Novas Histórias do Tempo da Velha Escola (MCDLVII)

Caçapava do Sul, 23 de dezembro de 2043

Ontem falei-vos de autonomia. E a cartinha terminava com um exemplo da prática da solidariedade. Dela vos falarei na de hoje, expressa nas palavras do Mestre Morin: 

“Sejamos irmãos porque estamos perdidos num pequeno planeta dos arredores de um sol suburbano de uma galáxia periférica de um mundo privado de centro.”

Reflitamos sobre uma dura realidade: a quantidade de suicídios verificados neste nosso conturbado mundo equivale ao dobro do conjunto de mortos por guerra e fome. Quem se interroga sobre as causas de ambas as tragédias? Quem  reflete sobre a ausência de uma ética apoiada na bondade e no apoio mútuo? 

Naquela idade em que começamos a sentir a necessidade de dar sentido à vida, é preciso que aconteça um feliz encontro com seres que ensinam que a verdadeira vida é um fraterno encontro.

Em direto, a televisão transmitia um atropelamento, numa rua de São Paulo: um corpo no meio da rua e condutores desviando as suas viaturas daquele obstáculo, alguns quase esmagando a inerte vítima do acidente. Na calçada, transeuntes alheios ao drama. Até ao momento em que um deles faz sinal aos carros para que parem, vai até junto do corpo e pede para chamar uma ambulância. 

Interrogo-me: Este “sofrware” humano será o único, ou poderemos aspirar a algo diferente? Quero crer na possibilidade de uma sociedade mais fraterna. E escuto o Mestre Morin que nos fala da necessidade de uma metamorfose, de uma reforma moral, lograda através de profundas mudanças no modo de educar e numa economia ecológica e solidária. 

Ele diz-nos que solidariedade é a palavra que pode modificar positivamente o futuro da humanidade. Curiosamente, Morin considera que o país com maiores posssibilidades de liderar essa metamorfose solidária é o… Brasil. 

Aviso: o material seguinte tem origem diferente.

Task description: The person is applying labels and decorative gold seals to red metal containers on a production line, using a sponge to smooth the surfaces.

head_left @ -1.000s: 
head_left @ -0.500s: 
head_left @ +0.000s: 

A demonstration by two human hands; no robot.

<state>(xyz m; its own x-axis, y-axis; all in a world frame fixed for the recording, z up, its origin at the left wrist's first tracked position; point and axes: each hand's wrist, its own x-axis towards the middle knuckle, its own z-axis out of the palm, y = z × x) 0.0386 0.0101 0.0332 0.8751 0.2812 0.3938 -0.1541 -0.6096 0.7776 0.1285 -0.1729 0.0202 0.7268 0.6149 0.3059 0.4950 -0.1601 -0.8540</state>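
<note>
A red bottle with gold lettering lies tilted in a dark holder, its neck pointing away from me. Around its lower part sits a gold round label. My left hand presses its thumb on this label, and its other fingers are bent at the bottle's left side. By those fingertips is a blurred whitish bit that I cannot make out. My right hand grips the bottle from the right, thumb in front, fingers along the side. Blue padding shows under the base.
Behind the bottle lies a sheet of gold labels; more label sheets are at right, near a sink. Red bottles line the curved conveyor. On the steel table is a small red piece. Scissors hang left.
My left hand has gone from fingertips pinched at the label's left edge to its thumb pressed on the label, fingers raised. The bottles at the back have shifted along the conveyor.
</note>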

Quando se substituirá um “ou” solitário pela coordenação do “e”, para que não haja moradores dos jardins versus zona leste, mas apenas brasileiros unidos numa tarefa comum? Compartilhe-se a fome e a abundância, a tristeza e a alegria, a saúde e a doença. 

No final da década de oitenta, o presidente da assembleia da escola era um mocinho muito autocentrado. Nas reuniões, ele somente dava a palavra aos amigos e não assumia responsabilidade coletiva, em situações que justificavam essa atitude. 

Foi criticado por muitos dos alunos que o elegeram. Reagiu, dizendo que se demitiria. Então, as crianças tomaram uma decisão surpreendente: decidiram que o presidente deveria continuar no cargo. Mas que a condução das reuniões deveria ser participada pelos restantes membros da mesa da assembleia, de modo a ajudar o presidente a aprender a respeitar os outros e a respeitar-se.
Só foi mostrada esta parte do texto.